As obras consideradas, em todos os casos, consistem em coleções compostas por três volumes e todos estes foram tomados para a identificação, num primeiro momento, da presença dos conteúdos de astronomia. Para tanto, recorreu-se ao sumário dos materiais. Todas as coleções possuem pelo menos um capítulo no qual são tratados assuntos relacionados à astronomia. Os mais recorrentes foram: Gravitação Universal e Leis de Kepler. Alguns materiais (Pietrocola et al., 2010 e Menezes et al., 2010), todavia destinaram uma unidade inteira exclusivamente à astronomia, sendo trabalhado um conjunto maior de tópicos nestes casos.[…]

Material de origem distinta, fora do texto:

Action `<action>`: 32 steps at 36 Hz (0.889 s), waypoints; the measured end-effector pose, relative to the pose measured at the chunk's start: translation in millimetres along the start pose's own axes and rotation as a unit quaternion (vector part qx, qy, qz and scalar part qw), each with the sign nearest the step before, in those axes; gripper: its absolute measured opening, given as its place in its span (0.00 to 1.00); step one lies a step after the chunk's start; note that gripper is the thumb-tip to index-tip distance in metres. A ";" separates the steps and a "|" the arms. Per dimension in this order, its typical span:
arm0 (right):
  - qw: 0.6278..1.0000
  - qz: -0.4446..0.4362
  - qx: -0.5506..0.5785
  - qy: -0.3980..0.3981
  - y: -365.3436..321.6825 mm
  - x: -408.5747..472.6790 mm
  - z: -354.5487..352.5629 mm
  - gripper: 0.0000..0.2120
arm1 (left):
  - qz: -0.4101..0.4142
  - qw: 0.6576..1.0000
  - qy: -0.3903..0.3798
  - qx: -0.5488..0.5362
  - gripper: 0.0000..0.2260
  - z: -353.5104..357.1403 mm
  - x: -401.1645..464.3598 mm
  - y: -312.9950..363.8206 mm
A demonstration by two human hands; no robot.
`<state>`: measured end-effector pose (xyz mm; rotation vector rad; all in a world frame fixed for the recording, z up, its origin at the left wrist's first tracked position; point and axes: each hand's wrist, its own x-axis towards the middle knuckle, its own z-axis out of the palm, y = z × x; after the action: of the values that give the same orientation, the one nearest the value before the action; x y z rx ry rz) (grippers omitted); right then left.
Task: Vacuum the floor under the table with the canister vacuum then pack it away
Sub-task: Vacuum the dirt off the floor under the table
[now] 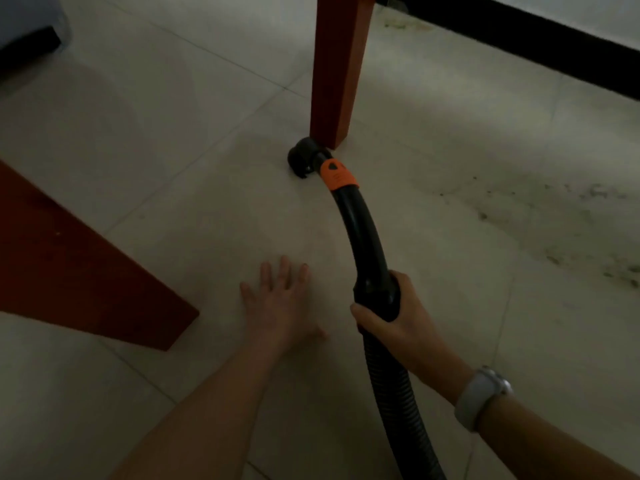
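My right hand (398, 317) grips the black curved handle (363, 237) of the vacuum hose, where it joins the ribbed hose (391, 386). An orange collar (337, 174) sits near the handle's far end. The small round black nozzle (303, 157) rests on the pale tiled floor (207, 209), touching the foot of a red-brown wooden table leg (337, 71). My left hand (282, 299) lies flat on the floor, fingers spread, left of the handle. The canister is out of view.
A second red-brown table leg (69, 265) slants across the left side. Dust and dark specks (554, 209) lie on the tiles to the right. A black skirting strip (519, 32) runs along the wall at the top right. A dark object (27, 46) sits top left.
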<state>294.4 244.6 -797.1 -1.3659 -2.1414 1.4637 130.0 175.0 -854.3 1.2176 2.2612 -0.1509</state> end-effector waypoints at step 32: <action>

Após o contato com todas as coleções e identificados os trechos, recortes de interesse para a análise junto ao tema da astronomia cultural, foram propostas três grandes categorias para comportar a variedade de abordagens encontrada. São estas: “Diversidade Cultural”, “Cultura na Astronomia” e “Outros”. […] Em se tratando de “Cultura na Astronomia”, a principal preocupação deste agrupamento é mostrar as influências culturais particulares junto a temas da astronomia. […] A categoria “Diversidade Cultural” procura agrupar aspectos que se referem à existência de formas diversas de organização e produção cultural, em um movimento que busca mostrar além dos feitos e considerações relativas ao mundo ocidental. […] No caso da categoria “Outros”, estão agrupados justamente os materiais que pouco apresentaram contribuições para o debate envolvendo a astronomia cultural […]

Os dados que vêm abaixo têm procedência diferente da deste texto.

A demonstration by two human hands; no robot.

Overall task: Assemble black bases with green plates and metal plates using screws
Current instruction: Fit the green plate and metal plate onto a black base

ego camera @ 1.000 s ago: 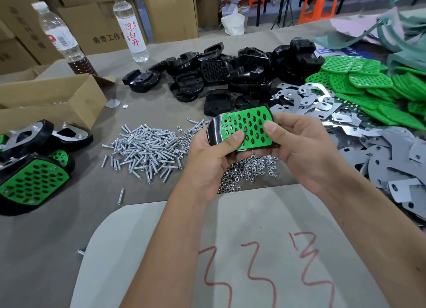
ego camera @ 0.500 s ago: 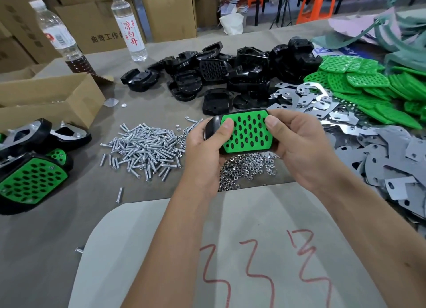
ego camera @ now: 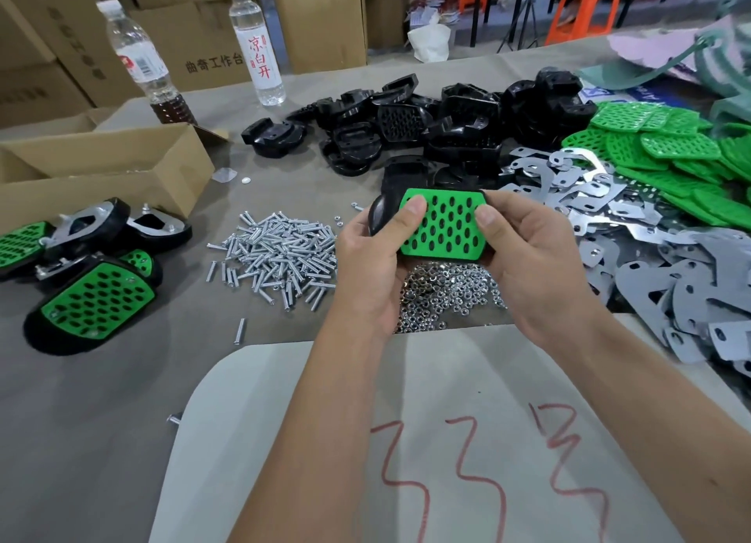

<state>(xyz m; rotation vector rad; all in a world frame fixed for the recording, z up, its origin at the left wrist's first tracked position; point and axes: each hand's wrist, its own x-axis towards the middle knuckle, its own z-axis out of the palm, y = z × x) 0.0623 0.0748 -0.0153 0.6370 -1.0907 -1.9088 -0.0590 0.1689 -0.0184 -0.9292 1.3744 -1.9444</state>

Três obras […] trouxeram aspectos contemplados tanto em “Diversidade Cultural” quanto em “Cultura na Astronomia”. […] “Física em Contextos” (e outra) […], por destinarem atenção maior à astronomia, consequentemente, foram os materiais mais significativos dentro do tema da análise proposta. A começar pelo primeiro, os aspectos que o aproximam da categoria “Cultura na Astronomia” tratam da elucidação acerca do conhecimento egípcio do céu e sua relação direta na agricultura e da questão estética grega envolvendo os círculos, de forma associada à ideia de órbitas circulares para os planetas. Os pontos que contemplam a categoria “Diversidade Cultural” estão relacionados à citação da construção de calendários por diversos povos, além da referência (implícita) a uma interpretação para a cultura, com viés universalista por estabelecer uma ordem de evolução desta quando se faz menção ao “homem primitivo”. […]

Quadro 2: Categorização dos materiais.

Obras

Categorias
Diversidade Cultural Cultura na Astronomia

Outros

(…)

Física em Contextos

X

X

 
(…)

Considerando apenas as categorias “Diversidade Cultural” e “Cultura na Astronomia”, é possível ainda que subcategorias sejam criadas, com o intuito de pormenorizar a análise para evidenciar uma compreensão mais apurada (porém enxuta) dos materiais (quadros 3 e 4). O critério neste caso está relacionado com a identificação de temáticas mais gerais que são recorrentes dentro de uma mesma forma de abordagem.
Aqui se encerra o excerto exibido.